THE PROBLEM →
Find and copy each line of the data that includes "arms".
=== Begin Enclosure ===
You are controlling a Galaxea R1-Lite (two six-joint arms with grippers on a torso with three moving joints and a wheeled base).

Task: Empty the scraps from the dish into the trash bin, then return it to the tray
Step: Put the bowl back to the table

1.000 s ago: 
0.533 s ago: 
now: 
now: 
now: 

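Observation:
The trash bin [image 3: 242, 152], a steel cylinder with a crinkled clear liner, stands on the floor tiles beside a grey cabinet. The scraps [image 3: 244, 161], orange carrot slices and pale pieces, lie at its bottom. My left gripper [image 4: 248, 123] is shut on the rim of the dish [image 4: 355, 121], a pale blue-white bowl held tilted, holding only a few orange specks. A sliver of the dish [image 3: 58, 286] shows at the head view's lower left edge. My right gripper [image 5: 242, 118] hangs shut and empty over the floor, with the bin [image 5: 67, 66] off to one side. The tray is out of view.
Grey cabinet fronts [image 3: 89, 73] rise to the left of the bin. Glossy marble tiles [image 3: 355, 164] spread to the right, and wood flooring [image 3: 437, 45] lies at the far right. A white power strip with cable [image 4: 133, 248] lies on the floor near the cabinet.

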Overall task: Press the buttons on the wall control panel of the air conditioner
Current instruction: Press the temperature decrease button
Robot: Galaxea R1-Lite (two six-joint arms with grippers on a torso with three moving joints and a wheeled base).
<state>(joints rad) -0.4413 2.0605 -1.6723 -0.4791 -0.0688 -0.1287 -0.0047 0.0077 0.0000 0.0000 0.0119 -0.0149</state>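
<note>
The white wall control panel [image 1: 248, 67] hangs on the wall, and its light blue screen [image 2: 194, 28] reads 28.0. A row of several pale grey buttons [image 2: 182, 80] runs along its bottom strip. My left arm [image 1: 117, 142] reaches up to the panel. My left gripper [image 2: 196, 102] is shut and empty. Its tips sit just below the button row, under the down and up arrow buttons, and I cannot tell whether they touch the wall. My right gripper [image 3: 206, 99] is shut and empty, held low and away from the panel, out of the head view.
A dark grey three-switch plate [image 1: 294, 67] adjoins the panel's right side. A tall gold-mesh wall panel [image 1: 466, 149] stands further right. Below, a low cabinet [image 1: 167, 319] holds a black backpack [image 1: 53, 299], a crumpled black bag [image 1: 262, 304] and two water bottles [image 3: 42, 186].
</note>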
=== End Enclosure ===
EXERCISE ANSWER →
You are controlling a Galaxea R1-Lite (two six-joint arms with grippers on a torso with three moving joints and a wheeled base).
Robot: Galaxea R1-Lite (two six-joint arms with grippers on a torso with three moving joints and a wheeled base).

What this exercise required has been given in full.